• **TASK DIRECTIONS**:
Pictures aside, reproduce exactly and only the lines below, starting at the one containing "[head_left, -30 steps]" and ending at the last line.

• **INFORMATION PROVIDED**:
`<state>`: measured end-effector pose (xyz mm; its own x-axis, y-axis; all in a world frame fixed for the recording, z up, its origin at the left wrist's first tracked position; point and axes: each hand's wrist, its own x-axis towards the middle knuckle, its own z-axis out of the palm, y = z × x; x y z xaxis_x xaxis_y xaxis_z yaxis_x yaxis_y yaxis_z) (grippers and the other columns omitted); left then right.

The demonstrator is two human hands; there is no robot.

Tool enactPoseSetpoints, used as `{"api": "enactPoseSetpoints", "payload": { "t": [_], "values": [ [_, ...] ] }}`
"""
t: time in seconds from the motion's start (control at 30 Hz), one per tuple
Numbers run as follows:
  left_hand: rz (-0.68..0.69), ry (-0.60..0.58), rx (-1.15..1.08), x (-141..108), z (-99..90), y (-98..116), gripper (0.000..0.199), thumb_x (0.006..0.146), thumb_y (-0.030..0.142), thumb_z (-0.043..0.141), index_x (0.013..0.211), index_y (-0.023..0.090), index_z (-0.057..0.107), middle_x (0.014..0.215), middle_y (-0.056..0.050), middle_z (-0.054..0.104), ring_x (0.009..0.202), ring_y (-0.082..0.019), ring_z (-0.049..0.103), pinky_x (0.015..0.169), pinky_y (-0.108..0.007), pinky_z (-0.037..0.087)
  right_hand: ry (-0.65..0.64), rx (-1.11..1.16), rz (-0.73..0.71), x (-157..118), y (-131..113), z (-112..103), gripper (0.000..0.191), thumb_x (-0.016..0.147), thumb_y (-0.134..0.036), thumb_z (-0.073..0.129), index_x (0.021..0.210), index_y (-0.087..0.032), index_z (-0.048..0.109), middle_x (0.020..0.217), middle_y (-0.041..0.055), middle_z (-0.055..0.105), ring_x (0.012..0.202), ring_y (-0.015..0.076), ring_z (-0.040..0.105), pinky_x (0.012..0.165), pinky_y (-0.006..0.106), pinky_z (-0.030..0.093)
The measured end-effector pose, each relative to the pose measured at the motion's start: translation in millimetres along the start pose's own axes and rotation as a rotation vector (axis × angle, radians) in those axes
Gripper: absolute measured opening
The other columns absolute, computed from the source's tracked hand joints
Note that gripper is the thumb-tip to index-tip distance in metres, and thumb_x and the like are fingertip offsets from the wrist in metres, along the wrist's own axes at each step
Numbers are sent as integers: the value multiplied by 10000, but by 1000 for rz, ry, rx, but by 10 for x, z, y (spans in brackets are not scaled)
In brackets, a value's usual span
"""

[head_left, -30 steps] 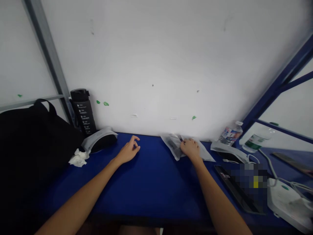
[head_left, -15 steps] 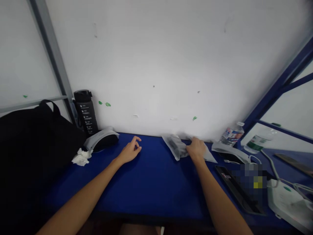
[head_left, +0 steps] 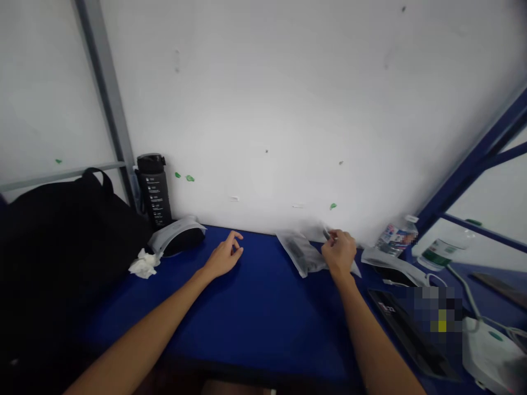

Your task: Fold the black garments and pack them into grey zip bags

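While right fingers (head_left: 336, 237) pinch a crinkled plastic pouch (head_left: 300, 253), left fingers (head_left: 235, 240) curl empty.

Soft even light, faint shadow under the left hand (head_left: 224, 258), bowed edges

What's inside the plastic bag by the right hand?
The translucent plastic bag holds something dark and elongated, blurred through the film; the right hand covers the bag's right part, so whatever lies there cannot be seen.
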<state>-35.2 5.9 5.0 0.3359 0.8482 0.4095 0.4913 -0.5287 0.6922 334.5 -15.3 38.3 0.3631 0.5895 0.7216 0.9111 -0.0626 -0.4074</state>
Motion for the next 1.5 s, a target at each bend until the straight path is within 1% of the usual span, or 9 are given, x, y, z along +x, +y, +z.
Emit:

• **RESULT FOR THIS TASK**:
[head_left, -30 steps] 
[head_left, -15 steps] 
[head_left, +0 steps] 

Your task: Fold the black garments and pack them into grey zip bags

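While right fingers (head_left: 336, 237) pinch a crinkled plastic pouch (head_left: 300, 253), left fingers (head_left: 235, 240) curl empty.

Soft even light, faint shadow under the left hand (head_left: 224, 258), bowed edges

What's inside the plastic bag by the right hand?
The translucent plastic bag holds something dark and elongated, blurred through the film; the right hand covers the bag's right part, so whatever lies there cannot be seen.
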<state>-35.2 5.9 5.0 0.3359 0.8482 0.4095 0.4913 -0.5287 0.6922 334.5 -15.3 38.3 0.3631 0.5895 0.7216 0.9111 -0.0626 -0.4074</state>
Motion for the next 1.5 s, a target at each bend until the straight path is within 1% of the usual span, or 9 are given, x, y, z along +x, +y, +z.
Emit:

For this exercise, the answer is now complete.